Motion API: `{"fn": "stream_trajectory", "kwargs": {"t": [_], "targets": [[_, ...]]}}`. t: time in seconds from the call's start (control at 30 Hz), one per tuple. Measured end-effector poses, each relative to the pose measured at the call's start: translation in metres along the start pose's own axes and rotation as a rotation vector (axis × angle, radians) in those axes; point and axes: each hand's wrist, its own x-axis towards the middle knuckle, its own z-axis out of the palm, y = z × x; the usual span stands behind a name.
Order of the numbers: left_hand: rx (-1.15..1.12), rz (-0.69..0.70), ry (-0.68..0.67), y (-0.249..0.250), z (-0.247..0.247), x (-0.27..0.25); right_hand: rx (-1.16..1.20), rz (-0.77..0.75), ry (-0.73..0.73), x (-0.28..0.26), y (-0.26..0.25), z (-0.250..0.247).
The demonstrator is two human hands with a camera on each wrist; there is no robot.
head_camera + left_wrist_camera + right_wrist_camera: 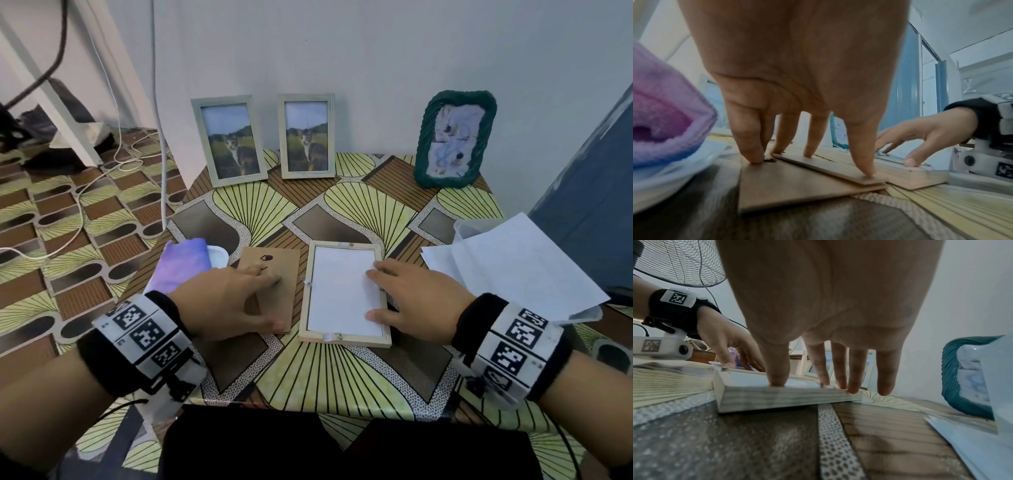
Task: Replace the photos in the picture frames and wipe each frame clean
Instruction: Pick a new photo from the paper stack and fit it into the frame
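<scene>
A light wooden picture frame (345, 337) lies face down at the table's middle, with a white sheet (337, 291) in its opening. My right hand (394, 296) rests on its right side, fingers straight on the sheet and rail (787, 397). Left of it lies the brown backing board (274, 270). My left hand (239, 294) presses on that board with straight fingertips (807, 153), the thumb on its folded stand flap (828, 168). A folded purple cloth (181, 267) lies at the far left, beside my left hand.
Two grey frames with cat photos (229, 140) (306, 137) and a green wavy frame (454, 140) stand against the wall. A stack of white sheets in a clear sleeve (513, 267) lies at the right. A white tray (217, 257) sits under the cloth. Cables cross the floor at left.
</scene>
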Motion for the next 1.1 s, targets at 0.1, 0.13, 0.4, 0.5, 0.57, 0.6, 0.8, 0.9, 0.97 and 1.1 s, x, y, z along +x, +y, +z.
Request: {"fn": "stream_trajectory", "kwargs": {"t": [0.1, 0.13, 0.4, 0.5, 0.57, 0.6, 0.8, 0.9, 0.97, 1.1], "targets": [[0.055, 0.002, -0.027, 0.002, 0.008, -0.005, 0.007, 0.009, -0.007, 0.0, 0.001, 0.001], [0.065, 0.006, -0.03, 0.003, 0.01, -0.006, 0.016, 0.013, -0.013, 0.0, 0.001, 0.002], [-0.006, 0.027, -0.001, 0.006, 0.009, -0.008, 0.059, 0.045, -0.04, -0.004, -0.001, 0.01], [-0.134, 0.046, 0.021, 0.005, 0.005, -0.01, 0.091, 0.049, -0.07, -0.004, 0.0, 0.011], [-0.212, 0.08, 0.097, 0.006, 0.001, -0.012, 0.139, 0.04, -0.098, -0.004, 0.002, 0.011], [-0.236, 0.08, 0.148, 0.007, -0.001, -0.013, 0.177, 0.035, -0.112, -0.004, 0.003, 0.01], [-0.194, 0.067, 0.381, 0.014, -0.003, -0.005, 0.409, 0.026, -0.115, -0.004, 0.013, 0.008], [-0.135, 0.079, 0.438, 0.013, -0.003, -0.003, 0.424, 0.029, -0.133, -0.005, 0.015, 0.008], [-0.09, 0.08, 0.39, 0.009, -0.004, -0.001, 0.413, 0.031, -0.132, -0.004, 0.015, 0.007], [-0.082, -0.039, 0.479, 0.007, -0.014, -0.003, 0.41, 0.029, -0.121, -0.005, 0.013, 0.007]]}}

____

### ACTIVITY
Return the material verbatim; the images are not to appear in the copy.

### ANSWER TO THE PROBLEM
Motion API: `{"fn": "stream_trajectory", "kwargs": {"t": [_], "targets": [[_, ...]]}}`. t: time in seconds from the call's start (control at 30 Hz), one per tuple. Measured end-effector poses, each relative to the pose measured at the call's start: translation in metres along the start pose's own axes and rotation as a rotation vector (axis × angle, radians) in those axes; point and axes: each hand's wrist, its own x-axis towards the middle knuckle, its own z-axis out of the palm, y = z × x; the usual span stands behind a name.
Order of the numbers: left_hand: rx (-1.15..1.12), rz (-0.69..0.70), ry (-0.68..0.67), y (-0.249..0.250), z (-0.247..0.247), x (-0.27..0.25); right_hand: rx (-1.16..1.20), rz (-0.77..0.75), ry (-0.73..0.73), x (-0.28..0.26), y (-0.26..0.25), z (-0.250..0.247).
The demonstrator is two human hands with a camera on each wrist; there is no robot.
head_camera + left_wrist_camera + right_wrist_camera: 
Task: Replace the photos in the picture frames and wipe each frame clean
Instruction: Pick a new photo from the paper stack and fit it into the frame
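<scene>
A light wooden picture frame (345, 337) lies face down at the table's middle, with a white sheet (337, 291) in its opening. My right hand (394, 296) rests on its right side, fingers straight on the sheet and rail (787, 397). Left of it lies the brown backing board (274, 270). My left hand (239, 294) presses on that board with straight fingertips (807, 153), the thumb on its folded stand flap (828, 168). A folded purple cloth (181, 267) lies at the far left, beside my left hand.
Two grey frames with cat photos (229, 140) (306, 137) and a green wavy frame (454, 140) stand against the wall. A stack of white sheets in a clear sleeve (513, 267) lies at the right. A white tray (217, 257) sits under the cloth. Cables cross the floor at left.
</scene>
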Motion for the next 1.1 s, targets at 0.1, 0.13, 0.4, 0.5, 0.57, 0.6, 0.8, 0.9, 0.97 and 1.1 s, x, y, z along +x, +y, +z.
Request: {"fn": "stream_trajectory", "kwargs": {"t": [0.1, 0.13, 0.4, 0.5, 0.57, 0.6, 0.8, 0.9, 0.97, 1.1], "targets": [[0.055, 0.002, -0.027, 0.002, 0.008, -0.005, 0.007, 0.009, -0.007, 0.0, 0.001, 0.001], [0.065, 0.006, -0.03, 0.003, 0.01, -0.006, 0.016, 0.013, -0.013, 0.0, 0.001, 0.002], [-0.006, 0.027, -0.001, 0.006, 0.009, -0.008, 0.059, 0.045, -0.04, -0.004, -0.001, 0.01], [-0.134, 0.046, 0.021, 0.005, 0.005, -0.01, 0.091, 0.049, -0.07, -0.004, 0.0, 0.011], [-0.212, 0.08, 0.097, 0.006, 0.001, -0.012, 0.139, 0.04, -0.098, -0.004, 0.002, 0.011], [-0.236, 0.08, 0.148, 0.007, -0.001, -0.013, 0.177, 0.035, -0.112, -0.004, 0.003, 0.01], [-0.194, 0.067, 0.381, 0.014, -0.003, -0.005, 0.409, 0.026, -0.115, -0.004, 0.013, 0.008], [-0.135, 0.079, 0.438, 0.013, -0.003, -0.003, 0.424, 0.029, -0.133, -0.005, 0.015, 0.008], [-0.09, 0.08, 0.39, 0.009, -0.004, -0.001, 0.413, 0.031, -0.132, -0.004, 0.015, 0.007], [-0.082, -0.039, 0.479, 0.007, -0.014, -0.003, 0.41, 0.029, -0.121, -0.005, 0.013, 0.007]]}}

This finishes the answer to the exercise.